Do I go too far out on a limb to suggest that Tesla is the modern-day version of the Great Tulip Bubble of March 1637?
Remember, that was when speculators drove prices of just-introduced tulip bulbs to astronomical heights. Some single bulbs cost more than 10 times an average working man's annual salary.
That's Tesla. How else to justify a stock price of more than $185 a share as of this writing, a $20 billion market-capitalization value for a company that has sold, what, 20,000 cars? And it has not made a penny! This firm has one vehicle in its lineup -- the Model S -- and we don't know what's next beyond a delayed SUV and a magic tube to whoosh people from San Francisco to Los Angeles.
Tesla's the darling of greenies. It is trumpeted as the exemplar for electric vehicles, yet it could not be less practical for everyday use. Yes, if you motor around the city or use it on defined work commutes before you reattach it to the power grid, you'll be OK, so long as you're not taken out of your way unexpectedly. It is not a replacement for a vacation-hauling family truckster.
The Model S is visually stunning. It would sell in great volumes if it had an internal combustion engine. It probably would sell better if it had a distribution system, too, so you could take it to a local dealer with ease. Tesla might even move a few more units if a plan existed beyond returning it to its California base to recycle its batteries when used up.

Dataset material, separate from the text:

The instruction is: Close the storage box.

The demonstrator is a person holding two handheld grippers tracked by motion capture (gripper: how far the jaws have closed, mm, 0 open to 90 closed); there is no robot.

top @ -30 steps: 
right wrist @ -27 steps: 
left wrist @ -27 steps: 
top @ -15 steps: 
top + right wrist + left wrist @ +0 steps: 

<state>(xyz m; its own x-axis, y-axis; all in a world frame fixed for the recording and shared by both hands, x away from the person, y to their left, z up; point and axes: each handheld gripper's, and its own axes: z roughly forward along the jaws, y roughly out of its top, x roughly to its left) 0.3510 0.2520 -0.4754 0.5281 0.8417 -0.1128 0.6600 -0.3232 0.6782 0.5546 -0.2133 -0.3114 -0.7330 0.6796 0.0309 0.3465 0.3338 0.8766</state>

In today's Model S, you get in and drive, play with the oversized touchscreen in the center console, and when its batteries are drained you find one of 23 so-called Supercharger stations in North America and get some additional miles of range in around half an hour. (Tesla has demo versions of a battery-swap station, saying it plans to add that capability to eight Supercharger stations.) Still, if you want to go from California to Washington, D.C., you might be better off taking a Conestoga wagon.
Tesla is a grand experiment, and Elon Musk, its mad-scientist founder, keeps the dream alive. I wish him well but think economic forces will catch him -- and his bubbling investors -- in due course. His company is not making money. He does not have an unlimited bank account. Very soon our government money propping up this great electric experiment will short out.
Please do not confuse this opinion with a condemnation of alternative-power vehicles. It is not. I like alternatives to gas-powered cars plenty. And do not confuse it, in your red haze of Tesla lust, with any want to see Musk fail, because I do not. I'd like Tesla to succeed because if it does it makes mass acceptability of alternative-to-gas-powered vehicles an even greater likelihood. I'm a fan of history and, yes, it repeats.
For those who want electric power without the woes of range anxiety, other options exist -- nowhere as sexy as Tesla but more effective in terms of access to product, long-term viability, distribution systems and execution.
We know that General Motors and Toyota build plug-in hybrids that are capable of operating as EVs. The difference is, with gas engines onboard you can drive coast to coast and not worry about coasting to a charging station. It is such a great example that BMW, in its infinite engineering wisdom, has adopted this approach with the new i3, which can be optioned with a gas generator, and coming i8.
GM, Toyota and BMW have national dealer networks to fix cars when they need it. Each company has more than one product in its lineup. Each has greater financial resources. And, unlike Tesla, each company has productive business units generating income to finance its future.
BMW and GM -- and Toyota and Nissan, too -- don't worry about bubbles bursting. For now, we speculate on the electric-car future and the companies that make them. For major automakers, the future seems far more certain. For those of you holding shares of that hot Tesla stock, sell high.